AIM OF THE EXERCISE:
Retype the range from the line holding "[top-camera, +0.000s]" to the last line of the listing, inclusive, exactly as it appears and with nothing else.

WORKING DATA START

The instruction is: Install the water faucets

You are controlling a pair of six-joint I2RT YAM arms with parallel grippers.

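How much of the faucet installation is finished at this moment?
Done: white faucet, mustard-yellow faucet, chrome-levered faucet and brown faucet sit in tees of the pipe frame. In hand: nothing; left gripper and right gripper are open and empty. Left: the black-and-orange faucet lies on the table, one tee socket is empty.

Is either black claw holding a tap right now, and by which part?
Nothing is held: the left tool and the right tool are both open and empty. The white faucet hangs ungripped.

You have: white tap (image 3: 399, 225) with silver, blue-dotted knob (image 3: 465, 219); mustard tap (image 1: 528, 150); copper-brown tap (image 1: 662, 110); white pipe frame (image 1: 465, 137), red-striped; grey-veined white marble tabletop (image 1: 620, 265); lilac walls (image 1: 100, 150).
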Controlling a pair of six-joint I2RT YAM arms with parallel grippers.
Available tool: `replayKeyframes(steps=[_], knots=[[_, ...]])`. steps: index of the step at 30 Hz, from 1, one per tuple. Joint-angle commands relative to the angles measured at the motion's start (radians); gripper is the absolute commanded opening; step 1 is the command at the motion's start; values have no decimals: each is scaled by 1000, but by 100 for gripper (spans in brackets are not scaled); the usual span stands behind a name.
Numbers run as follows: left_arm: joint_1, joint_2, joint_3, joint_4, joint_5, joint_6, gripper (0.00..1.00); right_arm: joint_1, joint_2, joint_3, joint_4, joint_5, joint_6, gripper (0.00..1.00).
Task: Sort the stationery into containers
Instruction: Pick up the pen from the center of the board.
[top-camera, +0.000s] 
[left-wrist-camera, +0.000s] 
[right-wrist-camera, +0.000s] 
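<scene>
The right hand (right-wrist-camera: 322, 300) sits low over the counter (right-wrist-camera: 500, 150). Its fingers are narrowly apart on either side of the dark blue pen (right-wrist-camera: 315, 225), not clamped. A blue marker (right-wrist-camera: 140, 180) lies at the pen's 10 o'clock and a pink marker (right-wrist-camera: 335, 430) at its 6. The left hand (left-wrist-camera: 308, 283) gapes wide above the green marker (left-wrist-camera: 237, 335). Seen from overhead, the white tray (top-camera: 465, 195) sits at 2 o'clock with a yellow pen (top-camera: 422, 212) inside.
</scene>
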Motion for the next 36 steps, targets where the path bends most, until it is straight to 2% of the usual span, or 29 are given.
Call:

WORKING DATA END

FINAL ANSWER:
[top-camera, +0.000s] 
[left-wrist-camera, +0.000s] 
[right-wrist-camera, +0.000s] 
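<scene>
The right hand (right-wrist-camera: 322, 300) sits low over the counter (right-wrist-camera: 500, 150). Its fingers are narrowly apart on either side of the dark blue pen (right-wrist-camera: 315, 225), not clamped. A blue marker (right-wrist-camera: 140, 180) lies at the pen's 10 o'clock and a pink marker (right-wrist-camera: 335, 430) at its 6. The left hand (left-wrist-camera: 308, 283) gapes wide above the green marker (left-wrist-camera: 237, 335). Seen from overhead, the white tray (top-camera: 465, 195) sits at 2 o'clock with a yellow pen (top-camera: 422, 212) inside.
</scene>
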Motion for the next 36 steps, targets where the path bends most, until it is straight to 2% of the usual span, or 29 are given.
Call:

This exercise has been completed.